*RECORDS FOR THIS EXERCISE:*
((

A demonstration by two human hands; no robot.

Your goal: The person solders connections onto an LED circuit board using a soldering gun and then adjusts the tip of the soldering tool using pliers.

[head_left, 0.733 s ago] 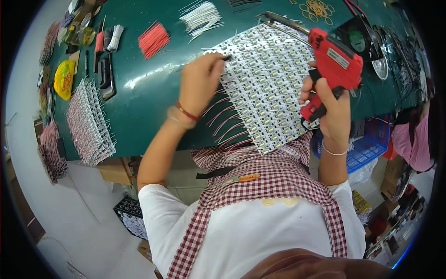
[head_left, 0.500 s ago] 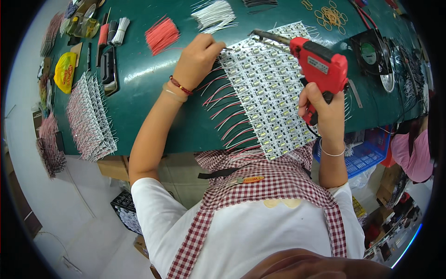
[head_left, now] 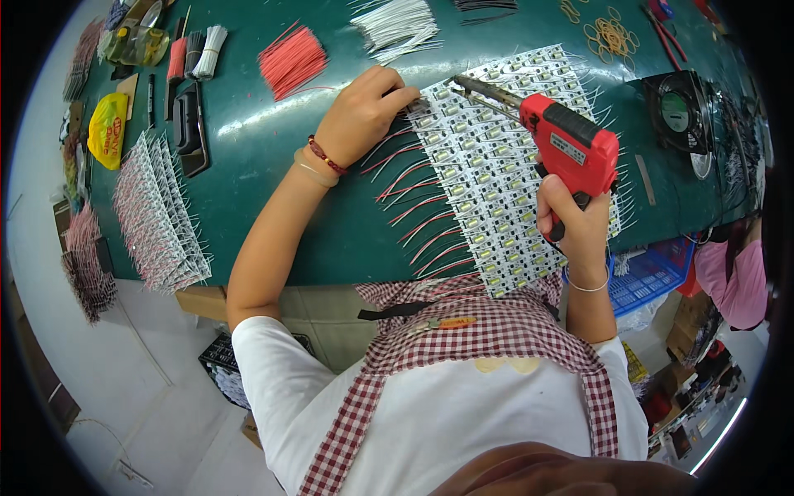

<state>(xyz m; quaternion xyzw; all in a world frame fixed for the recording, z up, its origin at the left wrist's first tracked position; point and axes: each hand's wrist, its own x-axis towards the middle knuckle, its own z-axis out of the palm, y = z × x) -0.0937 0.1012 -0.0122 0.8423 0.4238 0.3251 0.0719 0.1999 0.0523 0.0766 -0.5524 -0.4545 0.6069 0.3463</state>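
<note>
My right hand [head_left: 576,217] is wrapped around the handle of a red and black soldering gun [head_left: 571,140]. Its long tip reaches left over the top rows of a white sheet of small LED circuit boards [head_left: 496,190]. At the sheet's upper left corner my left hand [head_left: 365,112] is pinched closed; what lies between the fingertips is too small to make out. Red and white wires [head_left: 426,223] stick out along the sheet's left edge, and short pale wires fringe its right edge. The sheet lies on the green table [head_left: 273,198] and hangs slightly over its near edge.
Bundles of red wires [head_left: 292,62] and white wires [head_left: 397,29] lie beyond my hands, with rubber bands [head_left: 612,37] to the right. Finished-looking wired boards [head_left: 157,219] stack at left. A black fan [head_left: 674,112] stands at right, above a blue crate [head_left: 645,277].
The soldering gun's tip has come a little nearer to me over the sheet. The sheet and my left hand appear shifted slightly right and nearer; the left fingers stay pinched at its corner.
</note>
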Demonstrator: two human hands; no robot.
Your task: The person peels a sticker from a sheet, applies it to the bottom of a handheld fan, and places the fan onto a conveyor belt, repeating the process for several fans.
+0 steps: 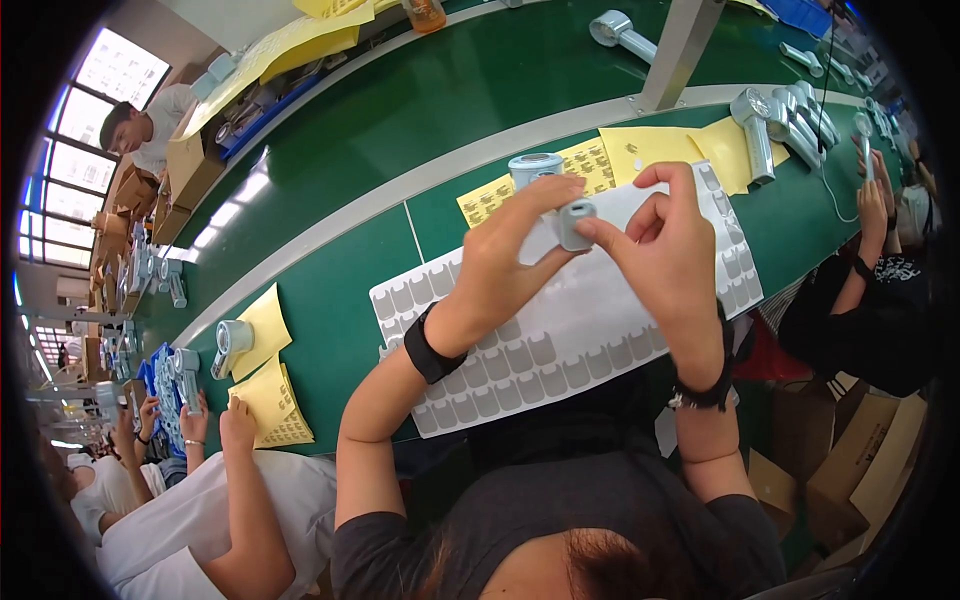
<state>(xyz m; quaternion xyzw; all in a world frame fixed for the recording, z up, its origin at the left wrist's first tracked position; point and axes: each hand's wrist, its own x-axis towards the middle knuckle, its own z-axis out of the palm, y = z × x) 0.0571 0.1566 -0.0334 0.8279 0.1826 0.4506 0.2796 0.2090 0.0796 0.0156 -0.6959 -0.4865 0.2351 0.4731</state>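
Note:
A light blue handheld fan (576, 226) is gripped in my left hand (510, 240), the end of its handle turned toward me. Its round head (535, 165) shows beyond my fingers. My right hand (665, 245) presses its thumb against the handle end; the index finger is bent and raised apart, the other fingers curl loosely. Whether something thin lies under that thumb, I cannot tell. Beneath both hands lies a large white sheet (590, 305) with rows of grey rounded stickers along its edges, part of its middle bare.
Yellow sheets (650, 150) lie beyond the sticker sheet, and several fans (755, 125) stand at the right. The green conveyor belt (480, 85) runs behind a pale rail, with a metal post (680, 55). Co-workers sit on both sides; one's hand (238, 425) touches yellow paper (270, 405).

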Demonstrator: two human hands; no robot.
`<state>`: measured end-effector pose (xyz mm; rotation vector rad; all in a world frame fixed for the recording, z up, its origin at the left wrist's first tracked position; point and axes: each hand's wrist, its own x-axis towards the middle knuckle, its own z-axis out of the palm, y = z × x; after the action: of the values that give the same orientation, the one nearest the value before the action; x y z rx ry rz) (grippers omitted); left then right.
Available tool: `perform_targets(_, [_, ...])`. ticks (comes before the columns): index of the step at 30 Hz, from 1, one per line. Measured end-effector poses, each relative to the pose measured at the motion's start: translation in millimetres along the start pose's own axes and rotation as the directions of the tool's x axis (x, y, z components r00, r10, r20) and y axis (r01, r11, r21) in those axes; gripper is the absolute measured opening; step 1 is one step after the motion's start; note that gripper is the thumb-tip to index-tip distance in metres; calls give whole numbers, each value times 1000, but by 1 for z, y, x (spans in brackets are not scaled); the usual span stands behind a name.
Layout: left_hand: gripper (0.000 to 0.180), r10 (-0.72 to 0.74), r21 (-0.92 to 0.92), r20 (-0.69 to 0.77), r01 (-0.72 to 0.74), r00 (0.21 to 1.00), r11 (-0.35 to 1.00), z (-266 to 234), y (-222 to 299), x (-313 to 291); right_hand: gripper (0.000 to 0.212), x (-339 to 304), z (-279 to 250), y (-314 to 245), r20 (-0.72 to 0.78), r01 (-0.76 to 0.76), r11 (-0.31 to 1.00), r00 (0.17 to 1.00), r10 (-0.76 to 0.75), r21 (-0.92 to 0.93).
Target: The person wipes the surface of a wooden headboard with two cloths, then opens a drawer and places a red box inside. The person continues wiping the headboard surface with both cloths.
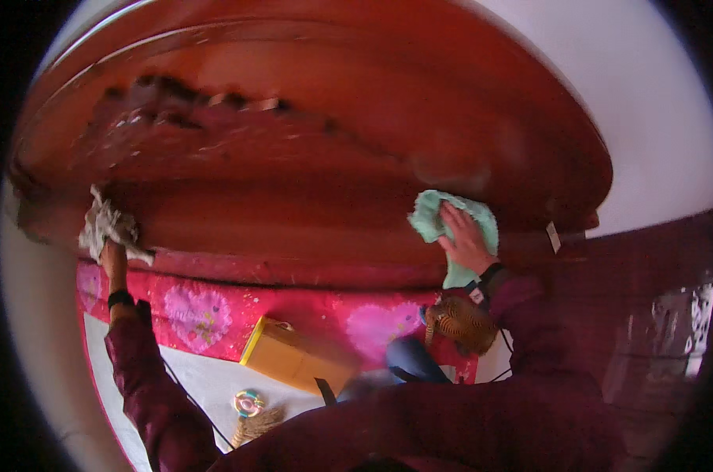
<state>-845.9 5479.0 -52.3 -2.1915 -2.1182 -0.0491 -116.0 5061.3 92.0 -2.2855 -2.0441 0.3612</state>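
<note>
The largest item is the red-brown wooden headboard (309, 157), a curved, glossy panel that fills the upper view above both hands. Its upper-left zone, above and to the right of the left hand, shows a dark, ragged band with pale scuffs and dull streaks; this area appears not yet clean. The zone around the right hand looks smooth and even, with a faint hazy patch just above the hand, so wiping there is judged to be well along but not finished. Below both hands lies the pink bedding (215, 315) with pale heart shapes, and a yellow box (293, 358) rests on it, below and between the hands. The right hand (465, 240) is spread flat, fingers extended, and presses the green cloth (439, 216) against the headboard; the cloth lies under the palm and hangs below it. The left hand (114, 256) is closed around the grey rag (105, 228), which is bunched at the fingertips and touches the left end of the headboard. The lower rail beneath both hands shows small pale specks.
</note>
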Motion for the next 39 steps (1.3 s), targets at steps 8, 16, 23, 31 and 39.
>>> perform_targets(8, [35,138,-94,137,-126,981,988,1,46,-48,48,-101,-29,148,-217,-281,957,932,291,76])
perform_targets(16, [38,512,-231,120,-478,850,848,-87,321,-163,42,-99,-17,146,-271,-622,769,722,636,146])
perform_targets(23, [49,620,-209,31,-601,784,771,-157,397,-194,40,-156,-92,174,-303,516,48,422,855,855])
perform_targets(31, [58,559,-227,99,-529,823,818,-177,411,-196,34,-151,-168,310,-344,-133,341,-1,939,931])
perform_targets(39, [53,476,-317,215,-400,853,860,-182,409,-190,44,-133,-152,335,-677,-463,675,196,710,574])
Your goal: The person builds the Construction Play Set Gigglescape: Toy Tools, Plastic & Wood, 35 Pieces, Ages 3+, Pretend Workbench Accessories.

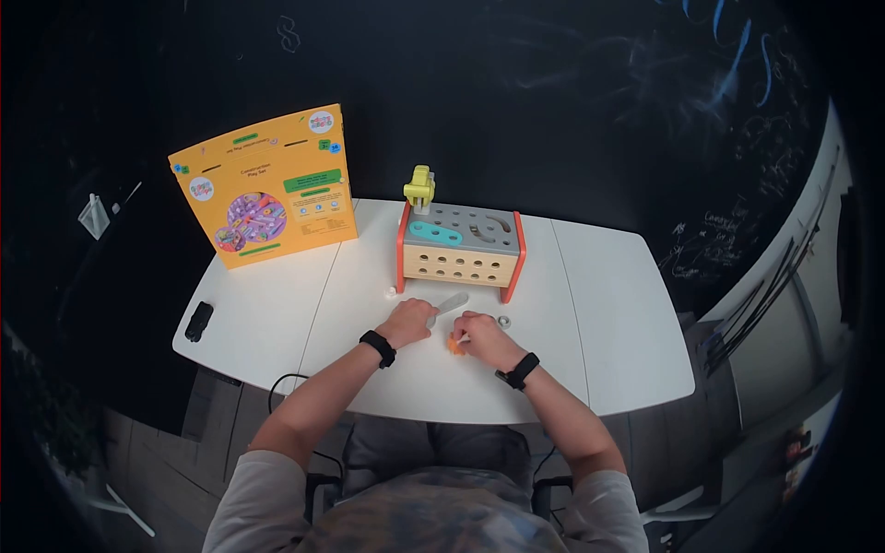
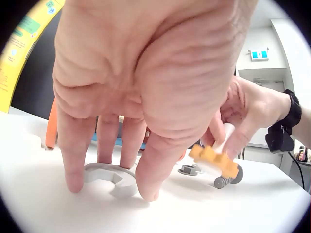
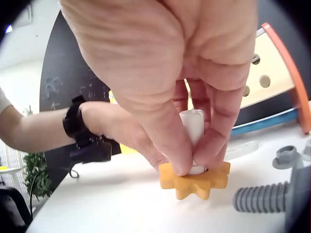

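Observation:
My left hand (image 1: 406, 323) grips one end of a grey wrench (image 1: 452, 303) lying on the table; in the left wrist view, thumb and fingertips stand around its open-ended head (image 2: 111, 175). The thumb and fingers of my right hand (image 1: 487, 338) pinch a white peg (image 3: 193, 127) that stands in the middle of an orange gear (image 3: 194, 183). The gear sits low over the table, left of a grey threaded bolt (image 3: 262, 198) in the right wrist view. A grey nut (image 3: 285, 156) lies beyond the bolt.
A wooden workbench toy (image 1: 461, 264) with red sides stands behind the hands, a yellow clamp-like piece (image 1: 419, 186) on top. To its left is a yellow box (image 1: 318, 226). A black object (image 1: 197, 322) lies at the table's left; a small white piece (image 1: 391, 291) is beside the bench.

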Demonstrator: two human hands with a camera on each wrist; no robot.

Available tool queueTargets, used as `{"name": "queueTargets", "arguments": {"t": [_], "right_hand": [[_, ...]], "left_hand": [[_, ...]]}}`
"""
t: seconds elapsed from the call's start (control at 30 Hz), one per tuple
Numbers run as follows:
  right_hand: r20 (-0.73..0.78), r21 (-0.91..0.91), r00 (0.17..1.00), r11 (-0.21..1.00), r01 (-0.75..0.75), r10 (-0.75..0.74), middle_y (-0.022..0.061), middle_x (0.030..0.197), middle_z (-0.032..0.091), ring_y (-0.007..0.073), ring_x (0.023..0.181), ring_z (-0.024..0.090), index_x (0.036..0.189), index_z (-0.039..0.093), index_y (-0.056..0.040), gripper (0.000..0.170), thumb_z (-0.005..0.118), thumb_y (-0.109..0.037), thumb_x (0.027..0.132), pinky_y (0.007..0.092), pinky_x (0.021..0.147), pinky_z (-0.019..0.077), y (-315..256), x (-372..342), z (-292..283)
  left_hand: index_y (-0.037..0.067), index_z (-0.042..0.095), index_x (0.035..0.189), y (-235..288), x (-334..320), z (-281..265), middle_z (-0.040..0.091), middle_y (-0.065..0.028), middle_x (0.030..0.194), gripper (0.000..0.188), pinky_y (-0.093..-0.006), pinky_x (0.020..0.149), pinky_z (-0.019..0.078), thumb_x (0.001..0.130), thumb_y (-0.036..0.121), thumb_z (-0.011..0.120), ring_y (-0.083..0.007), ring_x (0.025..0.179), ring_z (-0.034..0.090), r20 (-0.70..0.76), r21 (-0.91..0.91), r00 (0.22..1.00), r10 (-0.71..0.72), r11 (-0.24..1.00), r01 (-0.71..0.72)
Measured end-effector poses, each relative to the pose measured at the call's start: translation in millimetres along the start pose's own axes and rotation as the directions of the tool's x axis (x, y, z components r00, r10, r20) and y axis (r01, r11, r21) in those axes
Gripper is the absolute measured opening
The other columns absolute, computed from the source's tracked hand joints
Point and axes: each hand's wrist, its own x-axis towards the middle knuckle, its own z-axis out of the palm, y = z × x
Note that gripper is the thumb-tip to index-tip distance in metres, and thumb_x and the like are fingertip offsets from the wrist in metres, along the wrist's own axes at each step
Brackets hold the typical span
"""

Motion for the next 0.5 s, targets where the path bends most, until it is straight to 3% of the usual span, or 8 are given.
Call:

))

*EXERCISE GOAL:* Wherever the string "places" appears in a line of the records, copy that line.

*SOLVED EXERCISE:*
Your task: The person peels a sticker from a sheet, applies it to the bottom of a handheld fan, and places the fan onto a conveyor belt, repeating the process for several fans.
Target: The person wipes the surface of a wooden headboard with two cloths, then opens a drawer and places a red box inside. The person continues wiping the headboard surface with both cloths.

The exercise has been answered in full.